OC Security Audit can help review email authentication evidence, Microsoft 365 security posture, phishing exposure, domain spoofing risk, and audit readiness.
Created by Ali Hassani, CISO
Professional email and DNS security support
Ali Hassani brings 25+ years of hands-on experience across IT operations, cybersecurity, Microsoft infrastructure, network security, compliance readiness, cloud services, healthcare IT, MSP services, and business technology leadership.
This guide is for initial education and planning. It does not replace a professional cybersecurity audit, compliance assessment, penetration test, legal review, vendor engineering review, or Microsoft professional services engagement.
Email authentication needs evidence, not guessing
A disciplined review helps reduce spoofing risk, improve deliverability, clean up stale vendors, strengthen Microsoft 365 mail security, and give leadership clear proof of remediation.
FAQ
MXToolbox email and DNS checks FAQ
Is MXToolbox enough to secure email?
No. MXToolbox is useful for external validation, but findings should be confirmed against DNS hosting, Microsoft 365, mail gateway configuration, vendor settings, and message headers.

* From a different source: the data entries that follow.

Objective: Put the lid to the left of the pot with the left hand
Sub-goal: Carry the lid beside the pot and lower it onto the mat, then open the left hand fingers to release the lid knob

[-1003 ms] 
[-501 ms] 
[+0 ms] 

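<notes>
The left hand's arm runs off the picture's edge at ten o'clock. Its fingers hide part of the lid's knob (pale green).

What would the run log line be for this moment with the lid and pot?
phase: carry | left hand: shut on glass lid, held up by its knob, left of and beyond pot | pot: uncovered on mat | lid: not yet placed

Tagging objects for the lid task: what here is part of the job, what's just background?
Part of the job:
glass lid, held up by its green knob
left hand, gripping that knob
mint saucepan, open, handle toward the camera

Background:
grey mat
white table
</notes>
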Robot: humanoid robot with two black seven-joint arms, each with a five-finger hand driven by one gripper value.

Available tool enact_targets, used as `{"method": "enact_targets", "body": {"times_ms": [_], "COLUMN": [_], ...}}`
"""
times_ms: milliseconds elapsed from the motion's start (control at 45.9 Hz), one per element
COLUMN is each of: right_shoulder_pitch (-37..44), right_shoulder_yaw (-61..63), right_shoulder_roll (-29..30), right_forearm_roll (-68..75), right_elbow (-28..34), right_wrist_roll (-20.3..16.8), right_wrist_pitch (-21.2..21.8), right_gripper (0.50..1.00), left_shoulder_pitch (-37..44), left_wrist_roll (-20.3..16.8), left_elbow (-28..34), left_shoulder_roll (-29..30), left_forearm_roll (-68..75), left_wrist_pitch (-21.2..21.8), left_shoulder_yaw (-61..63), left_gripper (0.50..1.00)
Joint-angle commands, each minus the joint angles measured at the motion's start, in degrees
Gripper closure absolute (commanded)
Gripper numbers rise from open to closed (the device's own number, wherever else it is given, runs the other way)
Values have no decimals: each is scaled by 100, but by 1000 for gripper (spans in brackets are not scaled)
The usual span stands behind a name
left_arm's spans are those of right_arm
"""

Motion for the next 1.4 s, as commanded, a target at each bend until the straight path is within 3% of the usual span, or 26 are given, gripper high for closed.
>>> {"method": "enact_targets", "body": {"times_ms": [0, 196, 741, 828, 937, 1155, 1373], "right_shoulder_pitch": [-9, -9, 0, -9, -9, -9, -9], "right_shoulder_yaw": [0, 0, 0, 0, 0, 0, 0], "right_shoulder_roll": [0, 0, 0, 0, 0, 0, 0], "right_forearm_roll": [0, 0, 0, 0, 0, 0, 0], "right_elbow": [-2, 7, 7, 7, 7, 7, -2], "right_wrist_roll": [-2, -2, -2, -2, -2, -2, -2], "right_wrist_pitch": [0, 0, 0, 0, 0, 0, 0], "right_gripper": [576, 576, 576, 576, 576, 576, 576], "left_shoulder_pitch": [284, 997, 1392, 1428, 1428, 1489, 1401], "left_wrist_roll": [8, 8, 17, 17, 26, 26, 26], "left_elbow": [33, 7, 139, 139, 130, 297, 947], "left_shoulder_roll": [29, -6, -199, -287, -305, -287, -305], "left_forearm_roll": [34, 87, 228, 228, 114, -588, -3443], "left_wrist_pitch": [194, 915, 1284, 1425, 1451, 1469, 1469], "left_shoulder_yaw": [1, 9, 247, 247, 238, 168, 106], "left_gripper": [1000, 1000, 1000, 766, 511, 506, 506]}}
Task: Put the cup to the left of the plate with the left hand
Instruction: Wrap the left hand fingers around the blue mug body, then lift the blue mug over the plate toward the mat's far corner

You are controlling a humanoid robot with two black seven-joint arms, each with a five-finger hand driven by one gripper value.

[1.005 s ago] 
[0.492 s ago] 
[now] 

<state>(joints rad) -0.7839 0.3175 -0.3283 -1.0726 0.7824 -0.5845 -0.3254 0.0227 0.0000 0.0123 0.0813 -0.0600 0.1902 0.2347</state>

What should be checked first?
Start with domain inventory, MX records, SPF, DKIM, DMARC, DNS ownership, blacklist status, and actual mail flow architecture.
What evidence should be saved?
Save lookup results, DNS exports, old and new records, test message headers, DMARC report summaries, change tickets, vendor confirmations, and post-change validation.
Should DMARC immediately be set to reject?
Not always. DMARC enforcement should be planned after sender inventory, SPF and DKIM validation, report review, and exception handling so legitimate mail is not disrupted.